Here's my summary of the phases and how we work on The Synced Method to plan exercise around the cycle symptoms.


Phase 1: Early Follicular Phase - 'Gearing Up':

During the menstruation phase, hormone levels, including estrogen and progesterone, are at their lowest. Most of my clients experience fatigue and discomfort during the first few days, but just after 3 days in, they are raring to go. They usually start this phase with restorative practices before moving onto lifting heavy weights in the latter phase. Gentle exercises like walking, yoga, and stretching can alleviate cramps and boost mood by releasing endorphins. Listen to your body, take it easy if needed, but don't shy away from staying active. You would be surprised at your strength and power levels at this time.


Phase 2: Late Follicular Phase - 'Peak Heat'

On the day that your period ends, the next phase begins. Estrogen levels gradually rise, leading to an increase in energy and stamina. I recommend HIIT workouts, sprints, and powerlifting as your body efficiently utilizes oxygen. Enjoy the surge of motivation and take advantage of this phase to push your limits and achieve new milestones. However, if you are like me, you might also find this surge of energy overwhelming, so it's really important to take regular breaks and recover really well. I meditate loads during this time.

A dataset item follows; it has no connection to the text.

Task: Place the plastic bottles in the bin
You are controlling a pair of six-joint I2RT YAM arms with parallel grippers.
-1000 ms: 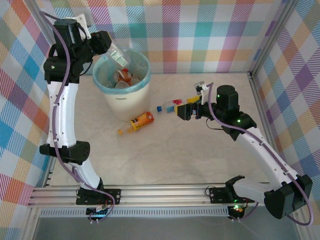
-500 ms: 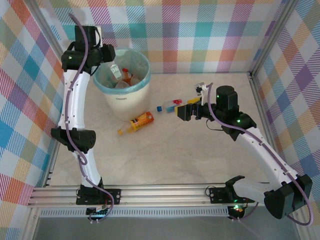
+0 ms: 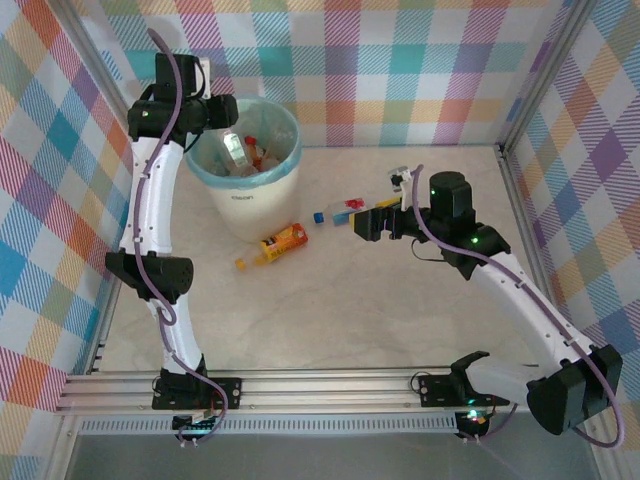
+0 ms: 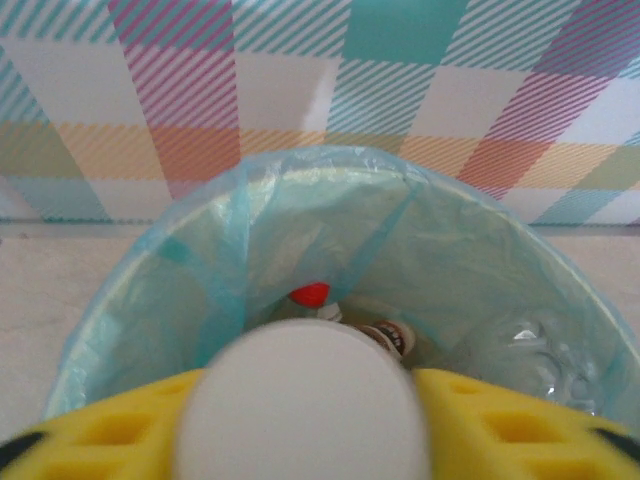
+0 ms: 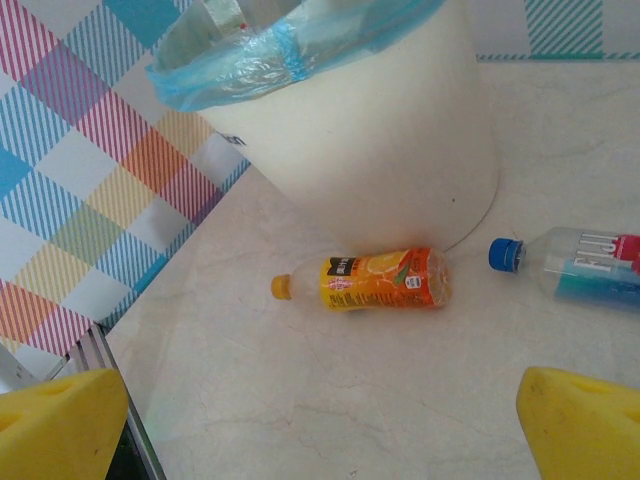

Phase 3: Luteal Phase - 'Deload & Conquer'

Around ovulation, estrogen levels peak, but an array of symptoms can kick in. Most clients report dizziness, fatigue, mood swings, bloatedness, and sleep disruptions. This is your opportunity to take the foot off the pedal and start working on body alignment, light weights, yoga, and resistance machines. Not only is there less chance of injury that way, but you are tapering off the intensity.

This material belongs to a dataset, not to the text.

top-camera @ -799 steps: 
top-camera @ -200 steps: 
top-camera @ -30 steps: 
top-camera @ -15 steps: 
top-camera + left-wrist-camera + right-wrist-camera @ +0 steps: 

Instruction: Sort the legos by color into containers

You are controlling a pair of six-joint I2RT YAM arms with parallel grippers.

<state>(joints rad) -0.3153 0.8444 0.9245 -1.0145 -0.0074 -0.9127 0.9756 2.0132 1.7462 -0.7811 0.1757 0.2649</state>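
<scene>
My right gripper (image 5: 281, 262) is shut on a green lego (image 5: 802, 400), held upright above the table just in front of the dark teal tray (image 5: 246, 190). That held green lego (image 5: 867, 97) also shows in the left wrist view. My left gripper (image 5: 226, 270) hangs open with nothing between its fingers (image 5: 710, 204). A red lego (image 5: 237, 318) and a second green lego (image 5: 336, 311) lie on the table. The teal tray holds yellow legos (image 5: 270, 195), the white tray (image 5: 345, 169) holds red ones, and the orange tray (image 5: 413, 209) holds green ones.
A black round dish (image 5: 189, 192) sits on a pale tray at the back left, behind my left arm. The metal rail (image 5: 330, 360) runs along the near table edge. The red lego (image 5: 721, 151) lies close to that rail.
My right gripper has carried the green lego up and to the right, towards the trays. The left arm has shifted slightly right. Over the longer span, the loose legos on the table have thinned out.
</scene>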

Phase 4: Late Luteal Phase - 'Restore & Nurture'

During this phase, it's essential to focus on exercises that help manage stress and improve mood. Incorporate mindfulness practices, such as meditation and gentle yoga, to support your mental and emotional well-being. Don't go hard with the exercise, and let's face it, it's the only change that you will give yourself to relax.


Conclusion:

The menstrual cycle is a natural and powerful force that impacts every aspect of a woman's life, including exercise performance. By recognizing the different phases of the menstrual cycle and how they influence our bodies, we can tailor our workouts and nutrition to maximize results and improve overall well-being.


Remember, each woman's experience is unique, and it's crucial to listen to your body and adjust your workouts accordingly. Embrace the ebb and flow of your menstrual cycle, and use it as a tool to empower your fitness journey. By working in harmony with your body's natural rhythms, you'll achieve greater exercise performance and overall health.